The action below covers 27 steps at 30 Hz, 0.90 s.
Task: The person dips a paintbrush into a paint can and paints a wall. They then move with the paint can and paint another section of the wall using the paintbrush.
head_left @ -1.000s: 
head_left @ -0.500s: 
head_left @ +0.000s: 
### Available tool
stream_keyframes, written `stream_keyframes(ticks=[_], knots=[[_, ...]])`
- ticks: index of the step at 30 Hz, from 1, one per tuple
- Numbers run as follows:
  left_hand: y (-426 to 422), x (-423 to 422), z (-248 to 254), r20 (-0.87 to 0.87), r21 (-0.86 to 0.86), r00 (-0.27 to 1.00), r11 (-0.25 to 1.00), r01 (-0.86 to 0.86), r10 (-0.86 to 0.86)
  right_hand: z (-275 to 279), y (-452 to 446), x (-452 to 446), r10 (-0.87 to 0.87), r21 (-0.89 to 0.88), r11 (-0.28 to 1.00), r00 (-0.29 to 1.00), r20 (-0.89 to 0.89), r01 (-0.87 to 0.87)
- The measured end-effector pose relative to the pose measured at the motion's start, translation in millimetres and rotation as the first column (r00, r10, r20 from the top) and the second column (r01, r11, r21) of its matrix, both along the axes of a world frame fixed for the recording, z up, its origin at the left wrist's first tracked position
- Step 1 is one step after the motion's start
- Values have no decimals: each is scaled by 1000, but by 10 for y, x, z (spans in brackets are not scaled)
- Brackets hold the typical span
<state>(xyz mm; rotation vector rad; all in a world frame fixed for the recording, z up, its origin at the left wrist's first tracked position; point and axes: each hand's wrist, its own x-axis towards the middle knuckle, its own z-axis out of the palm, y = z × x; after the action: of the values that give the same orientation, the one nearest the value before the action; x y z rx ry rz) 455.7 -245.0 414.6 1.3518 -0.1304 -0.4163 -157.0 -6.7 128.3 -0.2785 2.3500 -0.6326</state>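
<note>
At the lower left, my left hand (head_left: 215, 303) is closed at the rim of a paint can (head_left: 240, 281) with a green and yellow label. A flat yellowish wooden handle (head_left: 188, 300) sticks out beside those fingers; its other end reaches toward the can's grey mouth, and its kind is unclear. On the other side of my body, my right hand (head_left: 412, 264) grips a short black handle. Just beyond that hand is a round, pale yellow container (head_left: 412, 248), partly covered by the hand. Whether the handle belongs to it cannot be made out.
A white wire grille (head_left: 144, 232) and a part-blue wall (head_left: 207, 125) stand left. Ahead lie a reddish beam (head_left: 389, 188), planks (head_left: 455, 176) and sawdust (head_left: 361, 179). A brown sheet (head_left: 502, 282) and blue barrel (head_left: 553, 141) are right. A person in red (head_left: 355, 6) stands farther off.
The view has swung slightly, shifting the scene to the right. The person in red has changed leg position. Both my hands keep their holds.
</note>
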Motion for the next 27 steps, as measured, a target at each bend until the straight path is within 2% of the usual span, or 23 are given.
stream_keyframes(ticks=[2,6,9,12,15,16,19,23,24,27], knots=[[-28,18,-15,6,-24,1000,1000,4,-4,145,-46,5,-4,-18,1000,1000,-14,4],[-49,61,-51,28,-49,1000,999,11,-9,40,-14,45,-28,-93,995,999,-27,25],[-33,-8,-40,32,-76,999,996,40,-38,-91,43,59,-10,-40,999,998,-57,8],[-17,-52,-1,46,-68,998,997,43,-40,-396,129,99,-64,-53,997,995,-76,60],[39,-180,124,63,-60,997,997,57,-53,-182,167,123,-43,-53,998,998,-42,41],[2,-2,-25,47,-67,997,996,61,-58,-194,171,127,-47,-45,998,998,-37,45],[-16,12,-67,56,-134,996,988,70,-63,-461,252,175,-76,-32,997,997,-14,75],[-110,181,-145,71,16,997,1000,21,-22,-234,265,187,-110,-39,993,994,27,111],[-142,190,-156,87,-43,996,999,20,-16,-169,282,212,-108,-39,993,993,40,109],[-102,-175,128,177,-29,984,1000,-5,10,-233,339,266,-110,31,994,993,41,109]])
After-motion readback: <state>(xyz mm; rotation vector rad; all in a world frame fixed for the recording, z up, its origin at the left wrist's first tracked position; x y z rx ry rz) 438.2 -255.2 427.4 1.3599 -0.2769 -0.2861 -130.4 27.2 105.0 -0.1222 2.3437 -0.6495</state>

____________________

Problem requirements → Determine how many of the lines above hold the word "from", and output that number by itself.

Solved exercise → 2